One wonders where we’ll be in another 10 years; imagine if we could look through a crystal ball and see 2033. And how will the next decade unfold. Or indeed, if we will have imaginative, creative leadership which will shape the coming years positively.

It should be in our hands, at least to some extent. Sometimes we can’t affect events, but sometimes we can take some measure of control in handling them; and perhaps we’ve been too passive in letting those with their own interests dictate our circumstances.

Someone this week mentioned the scholar Theodore Zeldin to me, and he is quoted as saying “change the way you think and you are halfway to changing the world”.

 

Best wishes, Mark

And speaking of change, I would like to wish the outgoing editor of The Impartial Reporter Mark Conway all the best in his career move.

Mark and I were friends for some years before he joined the staff of the Impartial and we became colleagues.
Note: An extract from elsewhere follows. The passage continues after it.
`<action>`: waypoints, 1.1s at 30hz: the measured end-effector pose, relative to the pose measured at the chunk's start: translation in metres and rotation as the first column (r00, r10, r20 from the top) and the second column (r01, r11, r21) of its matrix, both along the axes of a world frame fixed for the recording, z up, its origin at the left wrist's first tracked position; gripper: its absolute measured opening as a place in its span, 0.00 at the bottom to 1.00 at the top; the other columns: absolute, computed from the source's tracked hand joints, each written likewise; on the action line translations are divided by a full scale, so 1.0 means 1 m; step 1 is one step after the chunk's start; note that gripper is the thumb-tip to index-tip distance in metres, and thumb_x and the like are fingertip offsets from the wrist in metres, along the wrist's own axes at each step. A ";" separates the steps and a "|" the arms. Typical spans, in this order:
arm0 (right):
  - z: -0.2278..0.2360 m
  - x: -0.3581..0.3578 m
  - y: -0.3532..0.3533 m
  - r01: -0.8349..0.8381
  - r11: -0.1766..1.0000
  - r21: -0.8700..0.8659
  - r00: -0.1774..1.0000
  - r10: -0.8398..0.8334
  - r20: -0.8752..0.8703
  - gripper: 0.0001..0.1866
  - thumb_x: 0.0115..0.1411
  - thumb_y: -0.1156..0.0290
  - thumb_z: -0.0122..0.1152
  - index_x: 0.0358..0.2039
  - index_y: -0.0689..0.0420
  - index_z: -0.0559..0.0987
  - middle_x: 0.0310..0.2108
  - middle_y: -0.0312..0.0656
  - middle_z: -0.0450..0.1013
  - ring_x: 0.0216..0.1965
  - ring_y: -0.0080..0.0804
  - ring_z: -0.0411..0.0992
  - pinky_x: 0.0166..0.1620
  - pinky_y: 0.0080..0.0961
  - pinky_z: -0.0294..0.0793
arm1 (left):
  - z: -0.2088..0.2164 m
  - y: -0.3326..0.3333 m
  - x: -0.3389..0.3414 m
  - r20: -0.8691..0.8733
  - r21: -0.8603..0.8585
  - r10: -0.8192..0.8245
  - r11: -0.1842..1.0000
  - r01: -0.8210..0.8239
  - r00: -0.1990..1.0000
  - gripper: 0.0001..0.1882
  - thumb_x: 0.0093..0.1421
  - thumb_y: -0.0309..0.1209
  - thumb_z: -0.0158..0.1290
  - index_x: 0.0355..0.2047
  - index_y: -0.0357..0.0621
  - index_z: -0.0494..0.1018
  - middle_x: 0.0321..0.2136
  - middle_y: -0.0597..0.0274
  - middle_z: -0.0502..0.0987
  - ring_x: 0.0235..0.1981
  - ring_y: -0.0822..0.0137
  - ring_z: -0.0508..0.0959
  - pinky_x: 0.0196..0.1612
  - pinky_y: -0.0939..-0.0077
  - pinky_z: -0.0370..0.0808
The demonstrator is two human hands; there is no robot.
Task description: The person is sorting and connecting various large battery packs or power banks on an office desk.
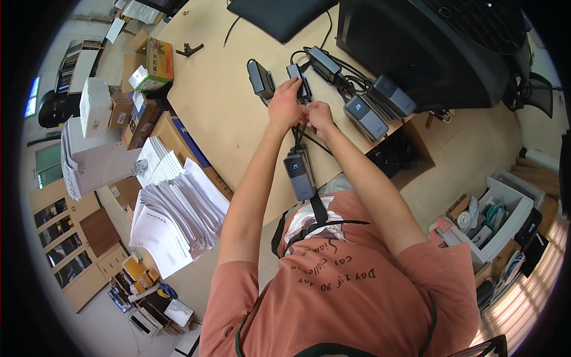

In both our friendship and our working lives, he became a very valued ally to me. His loyalty and the exemplary nature of his work were an asset to me personally and to the paper.

Initially a freelance sports correspondent, then on the staff as sports editor, an integral member of the editorial management team and then editor, he contributed much to the success of the Impartial over two decades.

He has continued to support me as a freelance columnist.

He leaves for a new challenge with a great record of service of which he and his family can be justifiably proud.

Good luck in the next chapter, Mark, and thanks.